* **EXERCISE**: Exactly as they appear below, repeat the lines from the one with "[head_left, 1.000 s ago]" through the one with "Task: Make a", and no others.

◆ ◆ ◆ ◆ ◆ ◆ ◆

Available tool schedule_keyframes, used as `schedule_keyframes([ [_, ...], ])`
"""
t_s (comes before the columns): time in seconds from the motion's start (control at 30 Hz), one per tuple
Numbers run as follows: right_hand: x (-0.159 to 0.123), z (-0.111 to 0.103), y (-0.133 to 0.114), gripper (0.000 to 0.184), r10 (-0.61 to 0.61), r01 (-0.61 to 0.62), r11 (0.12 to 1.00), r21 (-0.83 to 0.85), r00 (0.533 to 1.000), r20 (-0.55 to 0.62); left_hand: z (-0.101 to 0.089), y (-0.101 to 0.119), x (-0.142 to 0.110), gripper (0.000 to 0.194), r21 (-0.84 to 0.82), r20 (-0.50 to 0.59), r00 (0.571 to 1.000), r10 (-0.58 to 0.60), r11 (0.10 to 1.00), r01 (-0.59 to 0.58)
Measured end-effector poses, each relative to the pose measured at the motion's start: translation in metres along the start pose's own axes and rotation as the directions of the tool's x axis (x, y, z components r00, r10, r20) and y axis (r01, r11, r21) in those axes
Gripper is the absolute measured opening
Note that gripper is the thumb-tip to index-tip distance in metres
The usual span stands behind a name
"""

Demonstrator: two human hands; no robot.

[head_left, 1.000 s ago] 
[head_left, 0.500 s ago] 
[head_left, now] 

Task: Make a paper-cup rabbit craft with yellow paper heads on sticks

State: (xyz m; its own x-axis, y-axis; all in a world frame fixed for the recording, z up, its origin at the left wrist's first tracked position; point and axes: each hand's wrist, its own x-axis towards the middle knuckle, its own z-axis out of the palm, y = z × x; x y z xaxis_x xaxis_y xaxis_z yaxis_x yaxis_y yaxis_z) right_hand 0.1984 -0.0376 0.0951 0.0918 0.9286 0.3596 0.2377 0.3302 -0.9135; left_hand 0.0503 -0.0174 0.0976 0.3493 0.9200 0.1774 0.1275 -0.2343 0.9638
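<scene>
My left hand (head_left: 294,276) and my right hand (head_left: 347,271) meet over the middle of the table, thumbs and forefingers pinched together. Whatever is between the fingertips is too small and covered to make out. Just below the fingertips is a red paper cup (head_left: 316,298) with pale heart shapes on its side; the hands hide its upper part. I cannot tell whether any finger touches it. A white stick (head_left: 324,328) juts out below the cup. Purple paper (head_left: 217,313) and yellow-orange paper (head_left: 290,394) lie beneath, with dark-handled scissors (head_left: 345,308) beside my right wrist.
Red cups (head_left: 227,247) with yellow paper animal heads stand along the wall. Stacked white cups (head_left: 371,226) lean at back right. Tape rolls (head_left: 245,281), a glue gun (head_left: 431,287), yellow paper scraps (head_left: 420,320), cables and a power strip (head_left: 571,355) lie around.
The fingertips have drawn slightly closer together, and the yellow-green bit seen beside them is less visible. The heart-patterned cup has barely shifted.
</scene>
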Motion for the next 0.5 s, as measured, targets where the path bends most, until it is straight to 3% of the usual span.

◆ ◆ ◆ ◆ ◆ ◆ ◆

* **EXERCISE RESULT**:
[head_left, 1.000 s ago] 
[head_left, 0.500 s ago] 
[head_left, now] 

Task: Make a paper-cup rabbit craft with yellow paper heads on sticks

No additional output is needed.